Auch privat läuft es schlecht: Jen trennt sich von ihrem Freund Luke, der fliegen kann, weil er sich emotional nicht für sie interessiert. Um sie herum nutzen alle ihre Gaben – manche befördern Menschen wie Taxis durch die Stadt, andere entfachen Feuer oder formen Wasser. Carrie arbeitet in einer Anwaltskanzlei und kann die Seelen Verstorbener heraufbeschwören und kurzzeitig ihren Körper übernehmen lassen; Kash vermag die Zeit ein Stück zurückzudrehen.
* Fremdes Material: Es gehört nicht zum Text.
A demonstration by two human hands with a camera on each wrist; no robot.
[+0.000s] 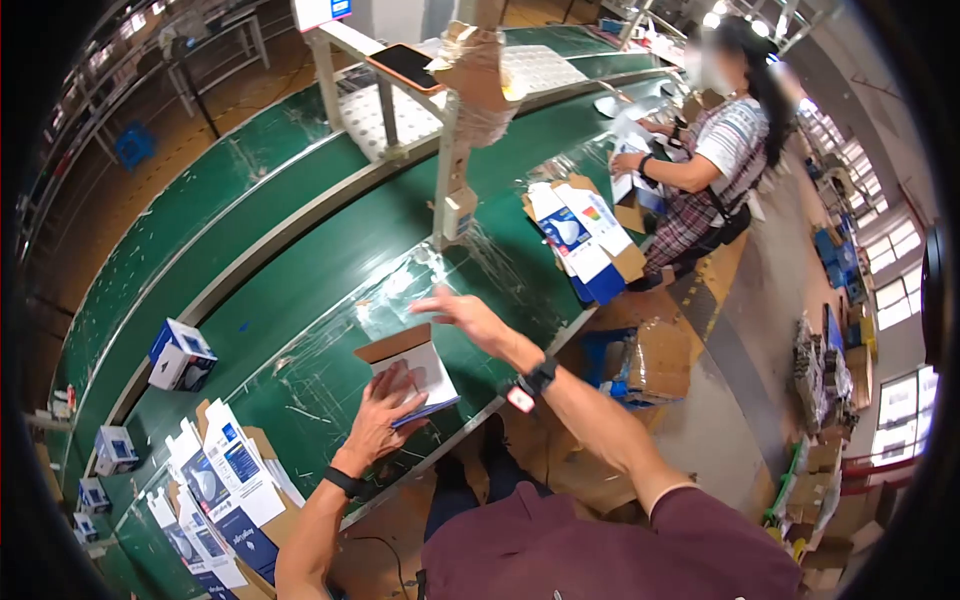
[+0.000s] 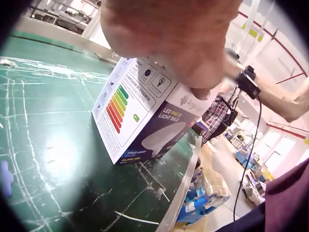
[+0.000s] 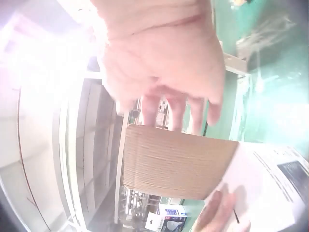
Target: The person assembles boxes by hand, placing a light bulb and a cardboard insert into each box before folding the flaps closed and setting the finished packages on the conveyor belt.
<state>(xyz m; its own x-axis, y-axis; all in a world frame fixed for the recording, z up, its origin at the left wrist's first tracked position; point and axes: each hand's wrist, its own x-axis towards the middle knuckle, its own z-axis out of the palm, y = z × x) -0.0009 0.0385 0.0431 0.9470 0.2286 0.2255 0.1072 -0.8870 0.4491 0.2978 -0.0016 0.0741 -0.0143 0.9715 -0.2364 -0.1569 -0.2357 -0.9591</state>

Ein Date mit dem charmanten Gordon, dessen Berührung Menschen zum Höhepunkt bringt, endet peinlich, als Jens streunende Katze dazwischenfunkt. Zwischen einem demütigenden Job als Kostümfigur bei Kinderpartys und dem 18. Geburtstag ihrer jüngeren Schwester Andy wächst Jens Frust über ihre vermeintliche Kraftlosigkeit weiter.
Am Ende der Auftaktfolge fasst Jen einen Entschluss: Statt weiter passiv auf das Erwachen einer Fähigkeit zu warten, will sie ihre Kraft selbst finden und nimmt die Suche aktiv in die Hand.